▶ _How to complete this task_: Retype nothing except the lines below from the one with "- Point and" through the one with "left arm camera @", exactly, with images left out.

▶ _Dataset excerpt_:

Content starts

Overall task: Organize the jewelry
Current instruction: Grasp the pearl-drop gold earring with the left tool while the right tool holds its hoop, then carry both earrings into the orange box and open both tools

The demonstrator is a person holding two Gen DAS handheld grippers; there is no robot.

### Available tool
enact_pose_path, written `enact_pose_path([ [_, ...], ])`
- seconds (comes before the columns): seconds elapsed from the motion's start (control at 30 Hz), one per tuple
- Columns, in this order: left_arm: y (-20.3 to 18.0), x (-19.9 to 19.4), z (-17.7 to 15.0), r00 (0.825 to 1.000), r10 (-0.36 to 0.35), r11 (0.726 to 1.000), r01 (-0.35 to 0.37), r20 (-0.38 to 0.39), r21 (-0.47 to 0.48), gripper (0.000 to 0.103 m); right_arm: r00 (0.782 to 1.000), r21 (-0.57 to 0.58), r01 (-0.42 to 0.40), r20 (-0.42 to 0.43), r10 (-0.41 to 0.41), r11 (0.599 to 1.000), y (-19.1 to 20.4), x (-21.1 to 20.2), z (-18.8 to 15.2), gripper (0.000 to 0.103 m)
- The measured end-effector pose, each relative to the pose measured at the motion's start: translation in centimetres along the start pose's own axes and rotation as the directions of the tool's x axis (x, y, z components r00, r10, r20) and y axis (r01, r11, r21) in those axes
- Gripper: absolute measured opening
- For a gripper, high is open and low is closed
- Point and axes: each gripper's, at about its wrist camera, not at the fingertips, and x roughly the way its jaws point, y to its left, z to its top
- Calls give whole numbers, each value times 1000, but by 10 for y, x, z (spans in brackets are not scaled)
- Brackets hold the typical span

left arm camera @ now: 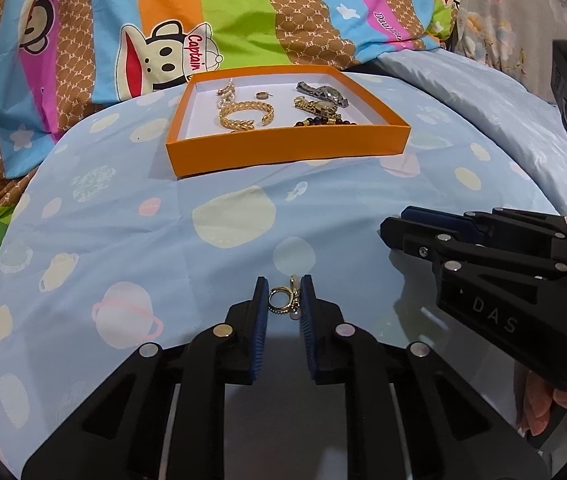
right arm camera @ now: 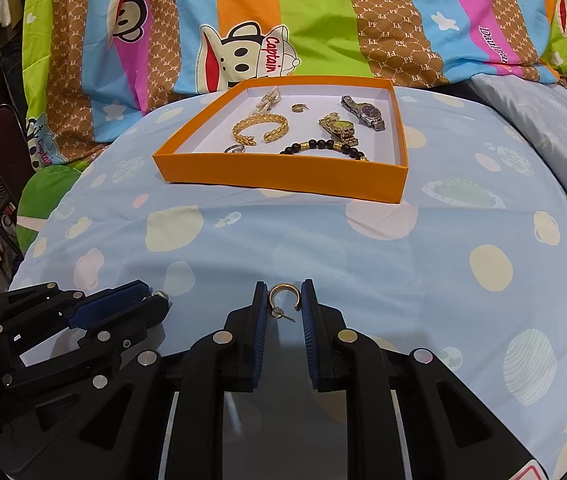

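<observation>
Left wrist view, nearest: left gripper (left arm camera: 284, 294) closed on a small gold ring cluster (left arm camera: 283, 300) with a pearl drop, pinched between both blue pads (left arm camera: 261, 312) above the planet-print sheet (left arm camera: 123, 240). At 3 o'clock, right gripper (left arm camera: 393, 226) seen side-on, pointing toward 9 o'clock.

Right wrist view, nearest: right gripper (right arm camera: 284, 300) clamped on a gold hoop earring (right arm camera: 283, 298), open side of the hoop facing down toward the camera, post sticking out toward 4 o'clock. At 8 o'clock, left gripper (right arm camera: 151, 300) low beside it.

Farther out, at 12 o'clock from both claws and well apart from them: orange box (right arm camera: 283, 176) resting on the sheet. Inside: gold chain bracelet (right arm camera: 261, 128), black bead bracelet (right arm camera: 323, 146), 2 watches, gold (right arm camera: 339, 126) and silver (right arm camera: 363, 114), a small ring (right arm camera: 297, 108), a pale chain (right arm camera: 269, 98), a silver piece (right arm camera: 235, 149) by the near wall.

Key relation: box straight ahead, long side running 9 to 3, near wall to be cleared before release. Neither claw clearly nearer; bare floor at the box's near middle looks the likeliest drop spot.

Beyond, at 12 o'clock: striped monkey-print bedding (right arm camera: 323, 20).
</observation>
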Motion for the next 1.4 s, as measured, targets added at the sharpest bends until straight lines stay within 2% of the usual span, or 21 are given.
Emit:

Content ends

▶ _Answer area_:
- Point and axes: each gripper's, at about its wrist camera, not at the fingertips, and x roughly the way its jaws point, y to its left, z to its top
- Calls give whole numbers, each value times 1000, but by 10 for y, x, z (spans in brackets are not scaled)
- Brackets hold the typical span

left arm camera @ now: 

The output requires no additions.